The I2C bus was developed by Philips Semiconductors (now NXP Semiconductors) as a simple serial bidirectional, 8-bit oriented, 2-wire bus.
Each device is recognized by a unique address and can operate as either a receiver-only device (e.g., an LCD driver) or a transmitter with the capability to both receive and send information (such as memory). Transmitters and/or receivers can operate in either master or slave mode, depending on whether the chip has to initiate a data transfer or is only addressed. The I2C is a multi-master bus and can be controlled by more than one bus master connected to it.
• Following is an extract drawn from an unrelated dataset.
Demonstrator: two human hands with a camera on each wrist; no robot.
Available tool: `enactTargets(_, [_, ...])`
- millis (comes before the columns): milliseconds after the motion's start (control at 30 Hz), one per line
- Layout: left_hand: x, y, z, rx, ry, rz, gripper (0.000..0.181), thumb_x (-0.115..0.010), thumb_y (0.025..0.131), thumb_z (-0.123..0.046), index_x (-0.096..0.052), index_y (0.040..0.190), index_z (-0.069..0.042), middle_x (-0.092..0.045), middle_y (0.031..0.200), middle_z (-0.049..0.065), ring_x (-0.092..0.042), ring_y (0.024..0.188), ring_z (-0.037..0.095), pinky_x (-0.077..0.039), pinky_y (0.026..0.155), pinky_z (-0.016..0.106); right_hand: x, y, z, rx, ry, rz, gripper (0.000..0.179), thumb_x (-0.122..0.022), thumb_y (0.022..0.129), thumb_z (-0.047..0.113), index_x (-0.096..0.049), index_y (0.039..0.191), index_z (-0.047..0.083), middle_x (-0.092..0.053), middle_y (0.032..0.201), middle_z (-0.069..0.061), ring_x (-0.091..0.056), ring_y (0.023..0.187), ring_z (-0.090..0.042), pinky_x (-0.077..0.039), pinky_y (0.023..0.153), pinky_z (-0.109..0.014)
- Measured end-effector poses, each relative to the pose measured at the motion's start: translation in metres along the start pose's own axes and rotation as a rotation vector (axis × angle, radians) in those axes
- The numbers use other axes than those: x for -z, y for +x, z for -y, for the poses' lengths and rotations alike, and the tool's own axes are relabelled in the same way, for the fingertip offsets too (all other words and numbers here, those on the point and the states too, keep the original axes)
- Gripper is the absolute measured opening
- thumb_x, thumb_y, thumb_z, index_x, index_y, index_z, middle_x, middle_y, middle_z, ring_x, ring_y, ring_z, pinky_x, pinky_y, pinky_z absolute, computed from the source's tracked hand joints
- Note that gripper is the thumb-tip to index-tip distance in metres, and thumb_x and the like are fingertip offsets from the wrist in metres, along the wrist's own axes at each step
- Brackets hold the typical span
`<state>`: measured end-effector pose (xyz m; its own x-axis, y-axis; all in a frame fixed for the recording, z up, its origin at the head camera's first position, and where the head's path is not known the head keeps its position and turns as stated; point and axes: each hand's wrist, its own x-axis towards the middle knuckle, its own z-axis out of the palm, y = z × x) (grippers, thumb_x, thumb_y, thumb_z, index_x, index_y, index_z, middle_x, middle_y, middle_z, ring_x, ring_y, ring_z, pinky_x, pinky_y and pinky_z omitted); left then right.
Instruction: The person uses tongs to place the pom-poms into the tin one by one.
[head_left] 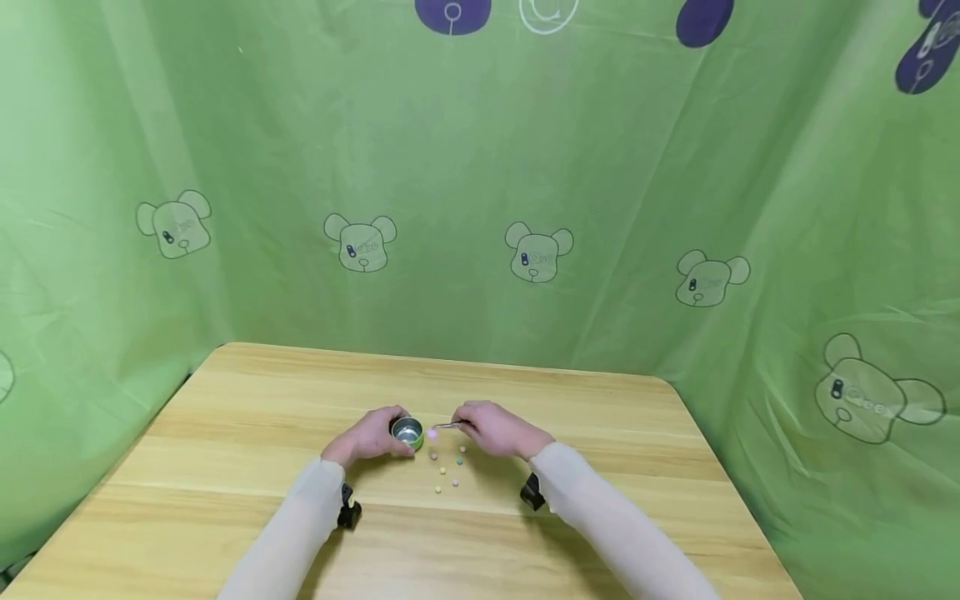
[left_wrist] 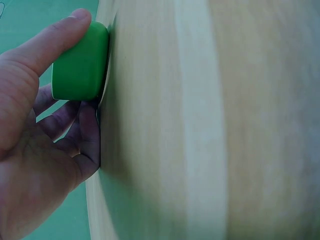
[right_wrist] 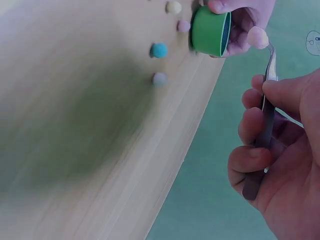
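Nearest the camera, your two off-white sleeves (head_left: 283,537) reach in from the bottom edge, with two black wrist cameras (head_left: 348,508) strapped beneath them, one to each arm. Your left hand (head_left: 369,435) grips one small green cup (head_left: 408,434), the thumb on its near side and the fingers round the far side. That cup stands upright on the table, mouth up, its inside silvery. Your right hand (head_left: 497,428) holds one pair of tweezers (right_wrist: 267,120), the thumb and fingers closed round the dark handles. Between the tips sits one pink pom-pom (right_wrist: 258,37), held up just beside the cup's rim, on the side toward your right hand; you cannot tell from these views whether it touches the rim.

Around your hands, six more pom-poms lie loose on the wood, toward you and to the right of the cup: one teal pom-pom (head_left: 459,460), one pale greyish pom-pom (head_left: 462,449) near it, two pinkish pom-poms (head_left: 455,483) and two pale yellow pom-poms (head_left: 442,471). That makes seven with the one in your tweezers.

All this is on one light wooden table (head_left: 637,467). Beyond it hangs a green curtain (head_left: 450,142), printed with five whole bear heads (head_left: 538,254), part of another outline at the left edge, and purple shapes (head_left: 453,15) along the top.
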<state>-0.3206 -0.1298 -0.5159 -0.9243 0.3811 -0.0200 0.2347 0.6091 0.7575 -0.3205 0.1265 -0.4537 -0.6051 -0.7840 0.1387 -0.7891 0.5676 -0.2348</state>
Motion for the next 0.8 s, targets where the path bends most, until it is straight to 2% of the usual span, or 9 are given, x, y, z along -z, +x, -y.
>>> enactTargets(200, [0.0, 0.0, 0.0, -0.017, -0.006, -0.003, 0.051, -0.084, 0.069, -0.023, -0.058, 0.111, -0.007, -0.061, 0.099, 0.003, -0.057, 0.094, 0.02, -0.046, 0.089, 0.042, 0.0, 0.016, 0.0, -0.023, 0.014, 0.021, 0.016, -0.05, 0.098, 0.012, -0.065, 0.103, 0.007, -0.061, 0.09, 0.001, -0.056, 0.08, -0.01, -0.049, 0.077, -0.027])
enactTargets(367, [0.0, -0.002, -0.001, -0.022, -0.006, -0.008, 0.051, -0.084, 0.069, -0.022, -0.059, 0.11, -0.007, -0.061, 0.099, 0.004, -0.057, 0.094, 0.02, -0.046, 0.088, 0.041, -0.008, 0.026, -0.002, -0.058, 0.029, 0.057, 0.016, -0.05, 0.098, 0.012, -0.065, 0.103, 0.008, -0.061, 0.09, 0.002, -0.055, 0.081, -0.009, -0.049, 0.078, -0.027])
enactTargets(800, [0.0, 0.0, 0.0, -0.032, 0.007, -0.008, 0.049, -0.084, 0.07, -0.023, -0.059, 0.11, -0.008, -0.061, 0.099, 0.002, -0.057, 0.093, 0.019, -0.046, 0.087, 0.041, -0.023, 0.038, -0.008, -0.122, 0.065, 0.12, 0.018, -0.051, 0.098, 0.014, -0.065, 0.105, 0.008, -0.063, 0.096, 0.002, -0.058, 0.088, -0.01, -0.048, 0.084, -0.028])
Depending on the speed mode the I2C bus can operate at the following frequencies:
I2C Bus Standard Mode | Transfer rate up to 100 kbit/s. |
I2C Bus Fast Mode | Transfer rate up to 400 kbit/s. |
I2C Bus Fast Mode Plus (Fm+) | Transfer rate up to 1 Mbit/s. |
I2C Bus High Speed Mode | Transfer rate up to 3.4 Mbit/s. |
All DLN-series I2C bus adapters support transfer rate up to 1 Mbit/s (Fast-mode Plus).
The I2C bus requires two bus lines:
SDA | a serial data line |
SCL | a serial clock line |
I2C Bus Derivative Technologies
Due to the great success and applicability of the I2C bus, Atmel and other vendors implement the same protocol on various system-on-chip processors under the different names: TWI (Two Wire Interface) or TWSI (Two-Wire Serial Interface).
The I2C bus is used in a variety of control architectures such as:
- System Management Bus (SMBus)
- Power Management Bus (PMBus)
- Intelligent Platform Management Interface (IPMI)
- Advanced Telecom Computing Architecture (ATCA)
These I2C bus implementations have differences in voltage and clock frequency ranges, and may have interrupt lines.